Polish–Cossack–Tatar War (1666–71)
Polish-Cossack-Tatar War was the war between the Polish-Lithuanian Commonwealth and the Ottoman Empire (in practice, the Cossack Hetmanate and Crimean Khanate) over Ukraine. It was one of the aftermaths of the Russo-Polish War (1654–67) and a prelude to the Polish–Ottoman War (1672–76).
In 1666 Petro Doroshenko, Hetman of Right-bank Ukraine, aiming to gain control of Ukraine but facing defeats from other factions struggling over control of that region (the Commonwealth and the Tsardom of Russia), in a final bid to preserve his power in Ukraine, signed a treaty with Sultan Mehmed IV that recognized the Cossack Hetmanate as a vassal of the Ottoman Empire.
In the meantime, Commonwealth forces were trying to put down unrest in Ukraine, but were weakened by decades long wars (Khmelnytsky Uprising, The Deluge and Russo-Polish War (1654–67)). Trying to capitalize on that weakness, Tatars, who commonly raided across the Commonwealth borders in search of loot and plunder, invaded, this time allying themselves with Cossacks under hetman Doroshenko. They were however stopped by Commonwealth forces under hetman Jan Sobieski, who stopped their first push (1666–67), defeating them several times, and finally gaining an armistice after the battle of Podhajce.

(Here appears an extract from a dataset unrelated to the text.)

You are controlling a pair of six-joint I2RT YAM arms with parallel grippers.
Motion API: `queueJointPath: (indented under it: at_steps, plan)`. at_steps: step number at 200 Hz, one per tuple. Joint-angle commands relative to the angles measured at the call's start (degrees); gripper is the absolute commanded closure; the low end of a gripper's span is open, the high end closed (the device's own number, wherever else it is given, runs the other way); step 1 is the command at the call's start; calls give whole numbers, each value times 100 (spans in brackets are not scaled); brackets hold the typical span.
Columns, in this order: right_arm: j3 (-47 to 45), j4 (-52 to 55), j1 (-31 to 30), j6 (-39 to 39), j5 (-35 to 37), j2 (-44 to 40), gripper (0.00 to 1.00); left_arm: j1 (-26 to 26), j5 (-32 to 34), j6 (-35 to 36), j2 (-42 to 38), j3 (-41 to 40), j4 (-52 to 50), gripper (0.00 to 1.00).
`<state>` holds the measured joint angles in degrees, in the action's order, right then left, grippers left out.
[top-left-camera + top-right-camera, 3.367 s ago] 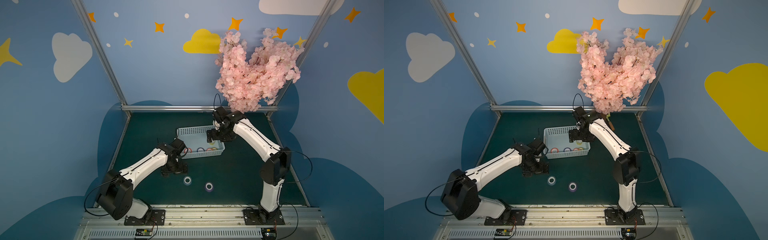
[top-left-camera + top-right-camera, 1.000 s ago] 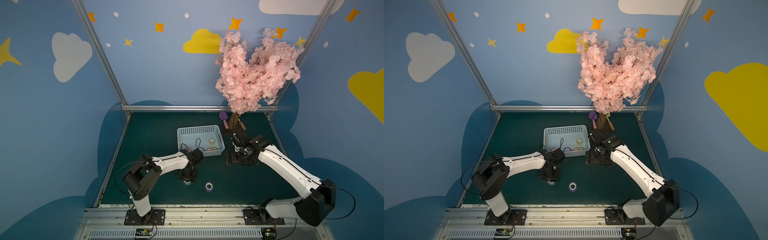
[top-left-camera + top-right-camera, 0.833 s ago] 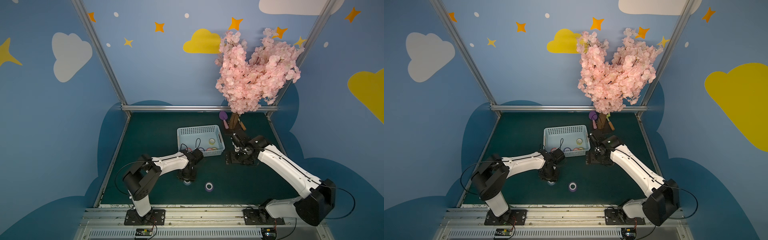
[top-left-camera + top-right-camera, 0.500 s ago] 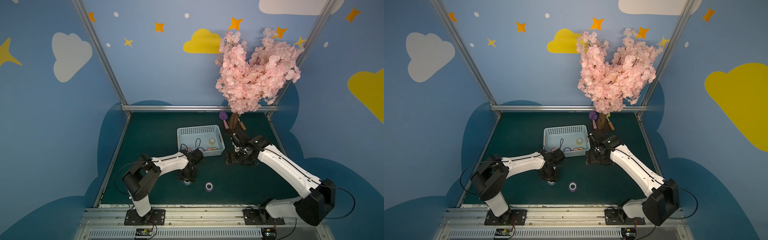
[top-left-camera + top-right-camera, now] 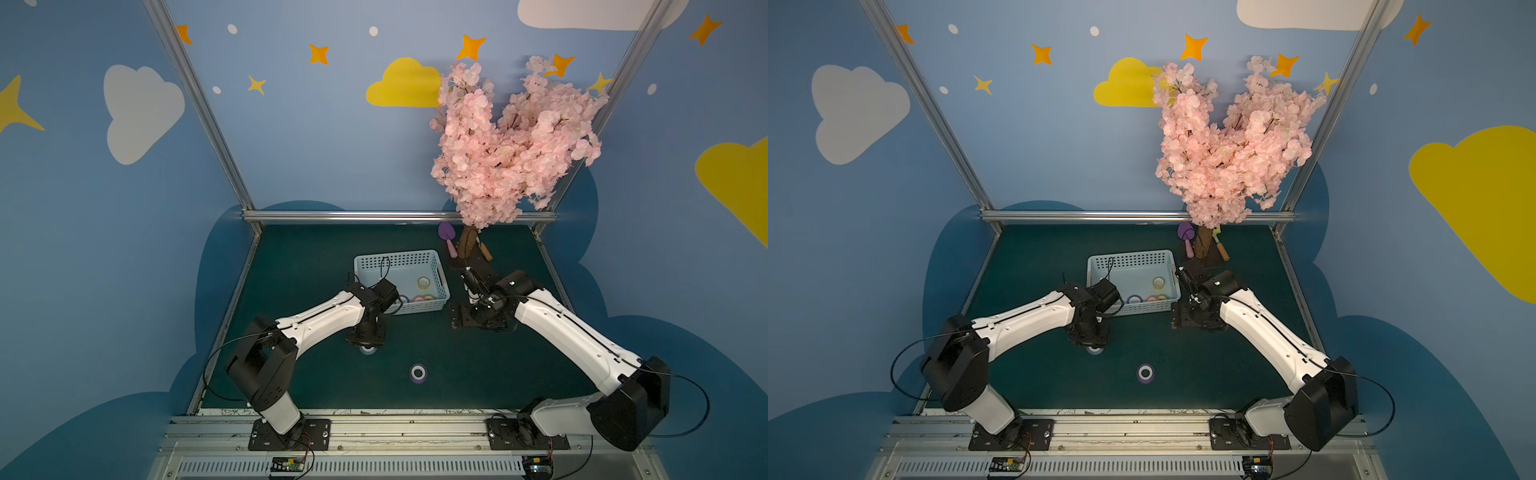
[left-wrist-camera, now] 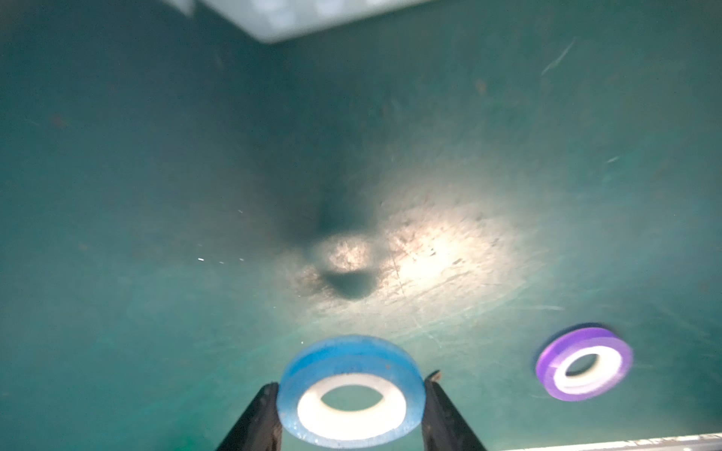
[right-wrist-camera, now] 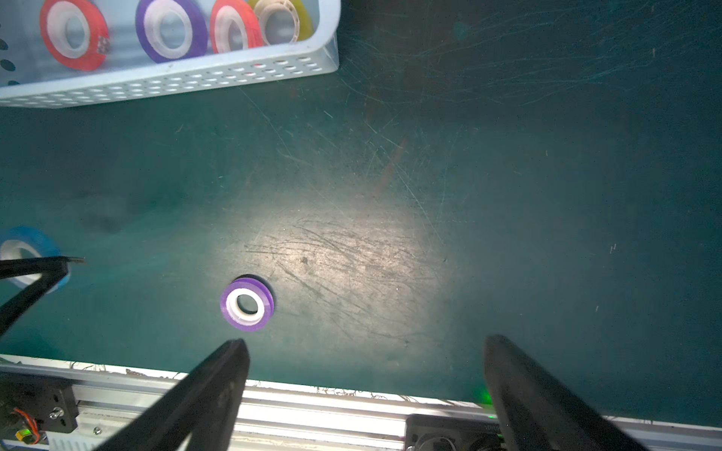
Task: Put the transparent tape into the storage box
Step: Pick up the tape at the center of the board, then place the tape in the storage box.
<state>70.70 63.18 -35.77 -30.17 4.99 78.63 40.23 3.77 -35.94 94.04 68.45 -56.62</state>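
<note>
A dark green mat (image 5: 498,365) floors a booth with blue walls painted with clouds and stars, and a pink blossom tree (image 5: 507,145) stands at the far right. The storage box (image 5: 409,259) sits mid-mat toward the far side and holds several coloured rolls (image 7: 172,31).

The left gripper (image 6: 351,380) is down on the mat just near of the box. Its fingers are pressed against opposite sides of the blue tape roll (image 6: 347,355), which lies flat. Whether the roll has left the mat cannot be told. A purple tape roll (image 5: 418,372) lies loose to its right, nearer the front rail.

The right gripper (image 7: 367,341) hangs right of the box with its fingers wide apart, holding nothing.

The step in hand looks like the grasp. Next the roll needs a straight lift clear of the box's near rim, a short carry to the far side, and a release over bare box floor.
</note>
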Motion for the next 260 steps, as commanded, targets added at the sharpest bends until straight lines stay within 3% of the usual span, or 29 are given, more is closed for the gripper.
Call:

In 1670, however, hetman Doroshenko tried once again to take over Ukraine, and in 1671 Khan of Crimea, Adil Giray, supportive of the Commonwealth, was replaced with a new one, Selim I Giray, by the Ottoman sultan. Selim entered into an alliance with the Doroshenko's Cossacks; but again like in 1666–67 the Cossack-Tatar forces were dealt defeats by Sobieski. Selim then renewed his oath of allegiance to the Ottoman Sultan and pleaded for assistance, to which the Sultan agreed. Thus an irregular border conflict escalated into a regular war, as the Ottoman Empire was now prepared to send its regular units onto the battlefield in a bid to try to gain control of that region for itself.